Like any mathematical entity worth its salt, matrices can be employed in a vast multitude of ways. As such it is important to allow matrices to transcend their humble beginnings in this course as boiled down systems of linear equations. We record this observation as another principle.

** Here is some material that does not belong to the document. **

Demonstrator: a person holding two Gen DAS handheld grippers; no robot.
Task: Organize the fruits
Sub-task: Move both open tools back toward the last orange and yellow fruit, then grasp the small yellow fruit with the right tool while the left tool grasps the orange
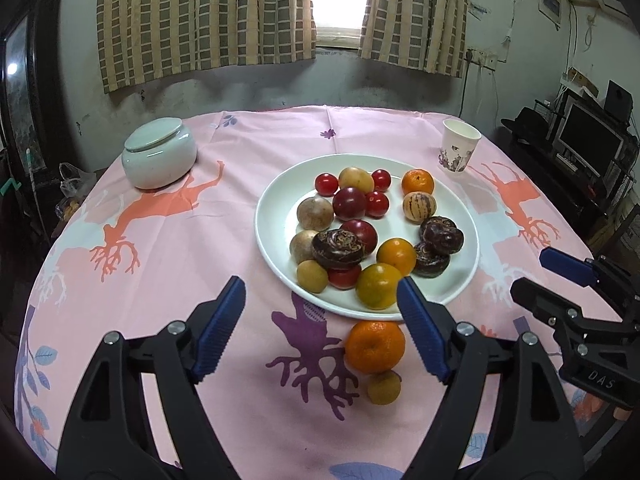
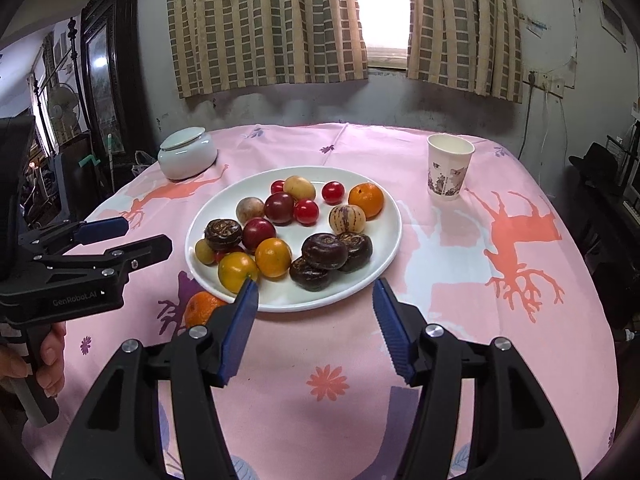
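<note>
- A white plate (image 1: 276,200) is seen on the pink-clothed tabletop (image 1: 224,208), loaded with mixed fruits: red tomatoes (image 1: 326,184), oranges (image 1: 417,182), dark brown ridged fruits (image 1: 338,249) and pale round ones.
- One tangerine (image 1: 375,346) is left off the plate, on the cloth at the plate's 6 o'clock edge, with a small yellowish fruit (image 1: 384,387) touching it at its 6 o'clock side.
- The left tongs (image 1: 320,300) are held released; nothing is gripped, and the tangerine lies between and below the blue pads (image 1: 218,332), untouched.
- The right tongs (image 2: 314,296) are likewise spread apart and empty, set over the plate's 6 o'clock rim.
- In the right wrist view, the left tongs are seen at 9 o'clock, with a person's fingers (image 2: 50,354) wrapped on the handle.
- A lidded white jar (image 1: 159,154) is placed at the plate's 10 o'clock, a paper cup (image 1: 459,147) at its 2 o'clock, both well apart from it.
</note>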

Subsection 3.1.1 The basics

Definition 3.1.2. Matrix.

A (real) matrix is a rectangular array of real numbers
\begin{equation} A=\genmatrix\text{.}\tag{3.1} \end{equation}
The number \(a_{ij}\) located in the \(i\)-th row and \(j\)-th column of \(A\) is called the \((i,j)\)-entry (or \(ij\)-th entry) of \(A\text{.}\)
A matrix with \(m\) rows and \(n\) columns is said to have size (or dimension) \(m\times n\text{.}\) The set of all \(m\times n\) matrices is denoted \(M_{mn}\text{.}\)
The displayed matrix in (3.1) is costly both in the space it takes up in show, and the time it takes to write down or typeset. Accordingly we introduce two somewhat complementary forms of notation to help describe matrices.

Definition 3.1.3. Matrix notation.

Matrix-building notation
The notation \([a_{ij}]_{m\times n}\) denotes the \(m\times n\) matrix whose \(ij\)-th entry (\(i\)-th row, \(j\)-th column) is \(a_{ij}\text{.}\) When there is no danger of confusion, this notation is often shortened to \([a_{ij}]\text{.}\)
Matrix entry notation
Given a matrix \(A\text{,}\) the notation \([A]_{ij}\) denotes the \(ij\)-th entry of \(A\text{.}\)
Thus if \(A=[a_{ij}]_{m\times n}\text{,}\) then \([A]_{ij}=a_{ij}\) for all \(1\leq i\leq m\) and \(1\leq j\leq n\text{.}\)

Remark 3.1.4.

The matrix-building notation is often used simply to give names to the entries of an arbitrary matrix. However, it can also be used to describe a matrix whose \(ij\)-th entry is given by specified rule or formula.
For example, let \(A=[a_{ij}]_{2\times 3}\text{,}\) where \(a_{ij}=(i-j)j\text{.}\) This is the \(2\times 3\) matrix whose \(ij\)-th entry is \((i-j)j\text{.}\) Thus
\begin{equation*} A=\begin{bmatrix}(1-1)1 \amp (1-2)2 \amp (1-3)3\\ (2-1)1 \amp (2-2)2 \amp (2-3)3 \end{bmatrix}=\begin{bmatrix}0 \amp -2 \amp -6\\ 1 \amp 0 \amp -3 \end{bmatrix}\text{.} \end{equation*}
In this example we have \([A]_{23}=-3\) and \([A]_{ii}=0\) for \(i=1,2\text{.}\)
Using matrix notation we can now precisely define what the rows and columns of a matrix are.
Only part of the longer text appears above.